Eu não disse que a Mortágua era pior que o Ventura, ou que tenha sido ela também a instituir esse discurso. Disse que, neste debate, ela esteve igual a ele, creio que o primeiro ataque até tenha vindo dela.
Considero o Ventura e o Chega muito piores que Mortágua e BE, mas não me engano acerca destes últimos: o Chega abriu o caminho para maior polarização e extremismos na sociedade, e o BE seguiu com gosto, embora ainda estando longe desse grau zero da política. É-me impossível qualificar de outra forma quem defende a aniquilação prática do direito de propriedade privada, ou se não defende, pelo menos permite.
Sim, a estratégia do Ventura é deliberada e envolve tudo o que disseste. Cabe aos restantes não chafurdar do mesmo modo que o porco; a questão é que Mortágua decidiu também chafurdar. Provavelmente não chafurdou tanto, mas chafurdou.
Atacou Ventura e procurou desferir alguns golpes que este por norma aplica aos adversários. Interpelou-o, fez-lhe cara feia, atirou-lhe um par de comentários ácidos e cortantes. Torna-se normal e não mais foi que um debate típico com Ventura, com a cacofonia e os excessos habituais. Quem debate com o líder do Chega sabe que parte para um provável jogo de boxe, de regras incertas, e não para uma discussão política. A crispação que tomou conta desta contenda foi a mesma que apanhou outros líderes partidários. Que são confrontados com um problema de difícil resolução: como enfrentar um tipo selvático cujo comportamento aparenta colher admiração e aprovação de parte significativa do eleitorado. Mortágua não emulou a postura marmórea e estadista de PNS, é certo, e é possível que nem todos se possam dar a esse luxo, mas não fez nada de particularmente extraordinário. Confrontou Ventura com a suas posições mais frágeis, como a recente polémica das tarifas. Tal como PNS usou o programa da IL contra Rui Rocha ou o último instrumentalizou as posições do PCP sobre a Ucrânia no fecho do debate entre o próprio e Raimundo. Chutou para canto o que lhe era incómodo, à semelhança do que têm feito todos os debatentes e defendeu o que tem por hábito defender e o que é conhecido ao programa do BE.
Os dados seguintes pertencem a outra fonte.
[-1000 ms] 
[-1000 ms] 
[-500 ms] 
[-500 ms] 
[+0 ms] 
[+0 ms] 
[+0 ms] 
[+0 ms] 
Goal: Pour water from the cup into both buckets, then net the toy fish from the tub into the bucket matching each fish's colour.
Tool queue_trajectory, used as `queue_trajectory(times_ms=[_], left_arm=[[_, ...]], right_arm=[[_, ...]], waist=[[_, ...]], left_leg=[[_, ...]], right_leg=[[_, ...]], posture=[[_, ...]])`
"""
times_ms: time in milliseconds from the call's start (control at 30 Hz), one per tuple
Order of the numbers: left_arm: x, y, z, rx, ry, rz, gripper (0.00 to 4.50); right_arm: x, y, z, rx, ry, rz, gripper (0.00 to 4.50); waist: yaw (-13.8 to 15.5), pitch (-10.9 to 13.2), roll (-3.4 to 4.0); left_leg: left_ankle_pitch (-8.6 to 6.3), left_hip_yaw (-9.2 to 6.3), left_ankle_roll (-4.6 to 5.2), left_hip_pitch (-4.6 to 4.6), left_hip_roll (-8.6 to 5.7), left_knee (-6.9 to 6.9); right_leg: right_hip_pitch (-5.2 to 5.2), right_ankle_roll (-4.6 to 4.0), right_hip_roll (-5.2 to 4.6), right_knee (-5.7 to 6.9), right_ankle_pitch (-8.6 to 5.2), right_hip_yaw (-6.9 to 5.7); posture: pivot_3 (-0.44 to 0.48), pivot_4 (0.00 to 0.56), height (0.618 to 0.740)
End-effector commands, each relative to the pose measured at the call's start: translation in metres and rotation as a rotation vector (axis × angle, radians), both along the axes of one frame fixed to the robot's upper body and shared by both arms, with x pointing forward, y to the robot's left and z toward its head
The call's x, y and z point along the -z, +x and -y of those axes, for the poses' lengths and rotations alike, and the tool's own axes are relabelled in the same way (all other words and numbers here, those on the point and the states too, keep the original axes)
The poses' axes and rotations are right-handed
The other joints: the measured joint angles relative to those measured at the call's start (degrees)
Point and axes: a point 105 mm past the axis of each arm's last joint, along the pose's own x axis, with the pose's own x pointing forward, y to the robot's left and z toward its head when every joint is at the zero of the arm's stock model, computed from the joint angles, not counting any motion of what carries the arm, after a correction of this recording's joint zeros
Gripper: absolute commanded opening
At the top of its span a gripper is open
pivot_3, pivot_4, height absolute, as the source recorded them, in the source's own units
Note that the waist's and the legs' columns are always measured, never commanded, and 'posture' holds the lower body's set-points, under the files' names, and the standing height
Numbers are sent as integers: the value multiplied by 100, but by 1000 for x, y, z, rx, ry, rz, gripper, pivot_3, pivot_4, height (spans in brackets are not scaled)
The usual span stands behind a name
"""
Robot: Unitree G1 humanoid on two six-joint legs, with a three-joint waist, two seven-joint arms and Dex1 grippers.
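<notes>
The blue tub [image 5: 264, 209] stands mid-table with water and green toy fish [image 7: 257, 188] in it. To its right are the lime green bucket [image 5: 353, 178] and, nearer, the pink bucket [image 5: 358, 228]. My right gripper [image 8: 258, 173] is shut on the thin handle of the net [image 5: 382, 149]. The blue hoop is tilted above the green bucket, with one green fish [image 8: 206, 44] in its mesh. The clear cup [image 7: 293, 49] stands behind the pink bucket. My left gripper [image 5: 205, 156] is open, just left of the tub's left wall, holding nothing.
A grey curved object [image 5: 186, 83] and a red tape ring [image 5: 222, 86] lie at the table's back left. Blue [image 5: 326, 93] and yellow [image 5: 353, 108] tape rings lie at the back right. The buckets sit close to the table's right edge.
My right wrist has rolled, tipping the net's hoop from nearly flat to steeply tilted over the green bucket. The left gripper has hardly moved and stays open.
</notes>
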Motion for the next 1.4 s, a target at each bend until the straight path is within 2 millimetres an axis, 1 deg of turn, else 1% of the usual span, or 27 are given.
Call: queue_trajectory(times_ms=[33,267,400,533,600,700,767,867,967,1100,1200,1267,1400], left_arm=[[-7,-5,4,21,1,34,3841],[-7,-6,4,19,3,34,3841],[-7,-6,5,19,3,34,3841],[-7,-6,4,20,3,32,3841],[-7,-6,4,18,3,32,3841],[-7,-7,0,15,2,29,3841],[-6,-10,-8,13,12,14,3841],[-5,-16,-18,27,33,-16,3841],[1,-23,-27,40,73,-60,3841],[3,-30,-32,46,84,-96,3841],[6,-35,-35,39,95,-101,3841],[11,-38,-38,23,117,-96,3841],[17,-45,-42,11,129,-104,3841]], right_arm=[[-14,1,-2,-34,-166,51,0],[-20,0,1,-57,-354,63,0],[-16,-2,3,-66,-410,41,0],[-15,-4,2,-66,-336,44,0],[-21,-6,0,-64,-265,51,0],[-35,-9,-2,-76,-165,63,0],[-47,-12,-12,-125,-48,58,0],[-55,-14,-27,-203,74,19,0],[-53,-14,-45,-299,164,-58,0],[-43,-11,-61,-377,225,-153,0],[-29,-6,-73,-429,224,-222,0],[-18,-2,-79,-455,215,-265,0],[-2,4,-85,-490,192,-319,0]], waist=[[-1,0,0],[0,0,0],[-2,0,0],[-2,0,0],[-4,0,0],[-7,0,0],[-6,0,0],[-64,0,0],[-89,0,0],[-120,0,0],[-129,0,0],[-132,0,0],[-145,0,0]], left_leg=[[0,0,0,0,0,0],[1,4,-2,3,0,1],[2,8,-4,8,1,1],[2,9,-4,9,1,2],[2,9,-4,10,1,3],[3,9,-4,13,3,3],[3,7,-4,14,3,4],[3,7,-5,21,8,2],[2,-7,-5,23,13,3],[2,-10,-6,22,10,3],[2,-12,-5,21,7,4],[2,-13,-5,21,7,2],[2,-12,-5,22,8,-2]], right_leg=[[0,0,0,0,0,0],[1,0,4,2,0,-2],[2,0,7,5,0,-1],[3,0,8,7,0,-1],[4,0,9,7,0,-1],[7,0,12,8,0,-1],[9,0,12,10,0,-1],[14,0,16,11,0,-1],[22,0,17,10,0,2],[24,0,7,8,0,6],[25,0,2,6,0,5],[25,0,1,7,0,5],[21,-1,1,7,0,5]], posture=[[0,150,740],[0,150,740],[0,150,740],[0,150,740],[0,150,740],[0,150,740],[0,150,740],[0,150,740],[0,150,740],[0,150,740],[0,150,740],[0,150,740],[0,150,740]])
O problema é que não resulta grande coisa deste tipo de confronto, por muito que alguns encontrem valor de entretenimento ou um qualquer interesse retórico e performativo. Nem sempre se consegue debater com quem não quer o debate ou não aceita as suas regras. Quem debate com Ventura não pode recear sujar-se, não pode furtar-se ao combate, sob pena de ser assoberbado pelas ondas incessantes de ataques e argumentos desconexos e passar uma imagem de fraqueza. Se conseguir passar-lhe ao largo, muito bem; se não conseguir, tem de ter a capacidade de tapar o nariz e arregaçar as mangas. Pode ser necessário. Foi isto o que Ventura trouxe, num grau muito particular, e normalizou com sucesso.
Ventura tem sorte, por enquanto. Ainda não surgiu um contraponto seu à esquerda. Alguém que lhe ofereça um mala de viagem em pleno debate televisivo ou o mande ir dar uma volta com os seus amigos pedófilos. Lá chegaremos, sobretudo se o eleitorado continuar a dar sinais de recompensar acções políticas do tipo Chega e Ventura e os partidos tradicionais continuarem a não satisfazer.
O direito à propriedade privada não é absoluto nem ilimitado, como qualquer outro direito. Para mais quando se fala da propriedade de um bem escasso como a habitação. É politicamente legítimo legislar para evitar a concentração de bens imobiliários, estimular o seu uso ou limitar os rendimentos deles extraídos. Há quem aplique limites de renda, há quem impeça a venda de casas a cidadãos estrangeiros, quem privilegie o aumento da propriedade estatal ou camarária em detrimento da privada... não se pode esperar que o BE apresente soluções características de outros partidos e linhas políticas.